For the past year or so, I have been suppressing any inclination to delve into my lost faith. For a while it simply hurt too much. And then, eventually, I got to the point where I knew I didn't believe in God but at the same time couldn't figure out if I didn't NOT believe in God too. It's as though my belief and dis-belief have been tangled up together. But that in itself isn't easy to explain. My atheist boyfriend is sympathetic, but he can't understand the trauma and the broken-heartedness that comes from loosing one's faith. And, I have to be honest, I have kept my, as someone else on this forum put it, 'Paul to Saul' conversion completely hidden from my Christian friends and family.
Image by Thomas Hawk via Flickr |
Immediately I became very devout. I started a Bible study club at my school. I played guitar in a praise band. I wore a "true love waits" ring on my left ring finger. I read through the Bible twice. I attended church at least once a week, normally twice. I wrote in a prayer journal at least daily.
Then I graduated high school early and moved to Uganda. My faith, by this point, had taken a few beatings as I had become more liberal and studied and was beginning to notice some contradictions in the Bible and the church that were becoming too difficult to swallow.
While I was in Uganda I began volunteering for a NGO in a squatter camp, essentially. Unbeknownst to me, the NGO was extremely religious and mission based. I witnessed multiple exorcisms. Demons were regularly talked about. There were witch doctors rumored to have performed child sacrifices and lived under the water with water demons for weeks on end.
And I began to wonder where God was in all of it. I couldn't match the God that I had a relationship with to the God who would permit everything I saw around me. The leader of this NGO suggested to me that God was testing me, like He had tested Job. I poured over Job to see if I could find any comfort in the story but only found nausea, depression, and an intense feeling of isolation.
Apparently, I failed my test.
When I returned from Uganda I moved to a state across the country from my family and began seeing a therapist who diagnosed me with vicarious traumatization, post-traumatic stress disorder (PTSD), and general anxiety disorder (GED). I told my therapist I desperately wanted to regain my faith. But the more I read up on my disorders, the more I realized that to try and shove my former faith to fit into my new world point of view was going to be excruciatingly painful.

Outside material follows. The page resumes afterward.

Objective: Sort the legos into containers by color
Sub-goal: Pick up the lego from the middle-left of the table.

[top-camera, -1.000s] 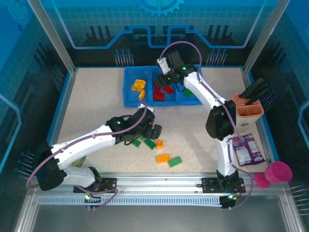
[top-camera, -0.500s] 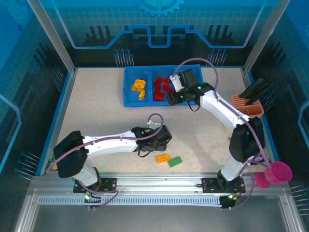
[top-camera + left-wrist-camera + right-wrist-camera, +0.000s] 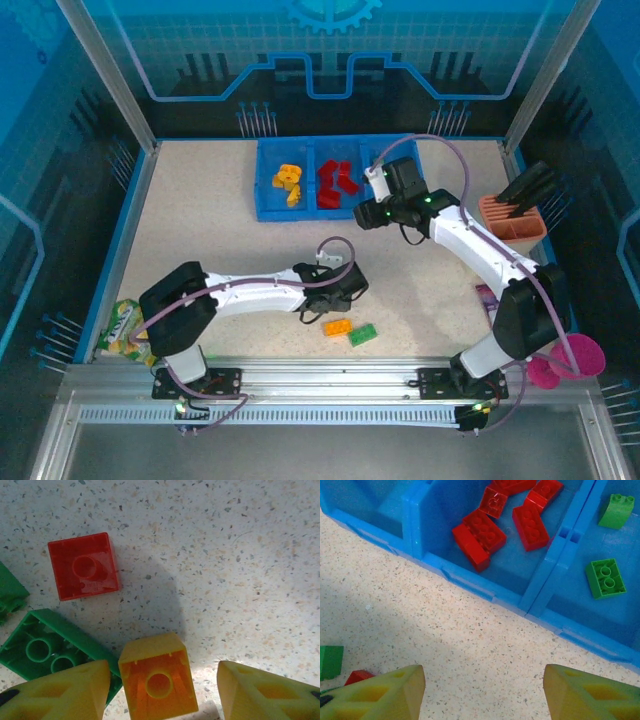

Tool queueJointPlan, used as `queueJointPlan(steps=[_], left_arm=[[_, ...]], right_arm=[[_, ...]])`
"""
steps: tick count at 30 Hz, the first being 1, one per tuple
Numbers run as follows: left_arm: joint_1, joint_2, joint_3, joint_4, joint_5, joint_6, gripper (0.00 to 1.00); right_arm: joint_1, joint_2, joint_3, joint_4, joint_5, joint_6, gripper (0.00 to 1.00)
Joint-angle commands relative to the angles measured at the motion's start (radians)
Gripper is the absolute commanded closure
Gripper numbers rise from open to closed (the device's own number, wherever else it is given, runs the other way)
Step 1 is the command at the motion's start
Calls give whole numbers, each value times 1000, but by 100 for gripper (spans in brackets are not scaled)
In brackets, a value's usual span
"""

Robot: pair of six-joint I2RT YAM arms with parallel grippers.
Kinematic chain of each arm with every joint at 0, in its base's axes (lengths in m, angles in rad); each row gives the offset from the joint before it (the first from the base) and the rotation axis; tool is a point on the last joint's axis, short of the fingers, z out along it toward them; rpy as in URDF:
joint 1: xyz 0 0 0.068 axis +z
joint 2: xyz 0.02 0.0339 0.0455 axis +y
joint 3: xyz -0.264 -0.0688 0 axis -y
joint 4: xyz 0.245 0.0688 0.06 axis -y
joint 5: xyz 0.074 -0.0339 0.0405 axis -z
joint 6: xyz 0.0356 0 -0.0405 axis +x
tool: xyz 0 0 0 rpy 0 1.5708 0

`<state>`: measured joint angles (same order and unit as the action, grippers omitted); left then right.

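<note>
In the left wrist view a small orange lego [image 3: 157, 682] lies upside-down on the table between the yellow fingers of my left gripper [image 3: 162, 675], which is open with a gap on each side. A red lego [image 3: 84, 566] and a green one [image 3: 45, 647] lie beside it. My left gripper [image 3: 345, 288] hangs low over that cluster. The blue tray's containers [image 3: 300, 212] hold yellow legos [image 3: 288, 180] on the left, red legos [image 3: 495, 525] in the middle and green legos [image 3: 605, 577] on the right. My right gripper [image 3: 482, 677] is open over bare table in front of the tray wall [image 3: 470, 577].
An orange lego [image 3: 337, 326] and a green lego [image 3: 362, 334] lie loose near the front edge. A salmon holder with black tools [image 3: 512, 218] stands at the right, a pink cup [image 3: 575, 355] at the front right, a snack packet [image 3: 125, 330] at the front left.
My left arm has swung right and come down over the loose legos, its jaws narrowing around the orange one. My right gripper has drawn back from above the tray to the table in front of it.
</note>
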<state>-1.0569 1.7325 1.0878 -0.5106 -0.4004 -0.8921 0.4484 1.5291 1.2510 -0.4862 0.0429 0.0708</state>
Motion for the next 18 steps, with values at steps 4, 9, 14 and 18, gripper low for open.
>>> queueJointPlan(steps=[4, 9, 14, 18], left_arm=[[-5, 65, 63, -24, -31, -8, 43], [0, 94, 66, -23, -24, -19, 48], [0, 109, 67, -25, -14, -21, 56], [6, 123, 63, -17, -1, -23, 69]], right_arm=[[-16, -39, -38, 27, -23, 4, 35], [-17, -66, -61, 20, -13, 0, 35], [-26, -103, -90, 18, -5, -2, 35], [-32, -130, -110, 17, 1, -4, 35]])
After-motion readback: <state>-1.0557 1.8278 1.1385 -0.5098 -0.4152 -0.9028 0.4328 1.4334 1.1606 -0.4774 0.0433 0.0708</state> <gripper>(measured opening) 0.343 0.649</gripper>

So I dropped it. I stopped trying.
The other day I picked up the bookWhen God Talks Back: Understanding the American Evangelical Relationship with God by T. M. Luhrmann. (I highly recommend it). She takes an anthropologists approach to understanding the history and the methods of 'modern American Christianity'. As I'm reading it, I find myself feeling nostalgic for church and my former Christian community, feeling relieved that I shouldn't consider myself naive for believing in the first place, and the sense that no matter how much I long for my former faith, it is no longer mine.
I'm still going to struggle with loosing my faith. It has been a difficult few years and I don't expect it to ever fully go away. In many aspects, my loss of faith has felt comparable to the loss of a loved one. It has been traumatic and heart wrenching and I have shed many tears over this long process.
I think in many respects one of the trickier aspects to this process has been loosing a very well defined identity. What do I call myself now? I'm not a Christian, though I respect those (I'm even occasionally jealous of those) who are. I'm not an atheist because I haven't ever been able say in utter confidence that I do not believe God exists. And the term agnostic has always seemed to not match where I am.
This forum has provided me with my answer. I declare today that I am an ex-Christian. It is a beautiful, terrible, wondrous thing to be.
And there it is. Praise be to God! But also, not really.
Good luck to you wherever you are on this very long path to hell and to freedom. I'm right there with you.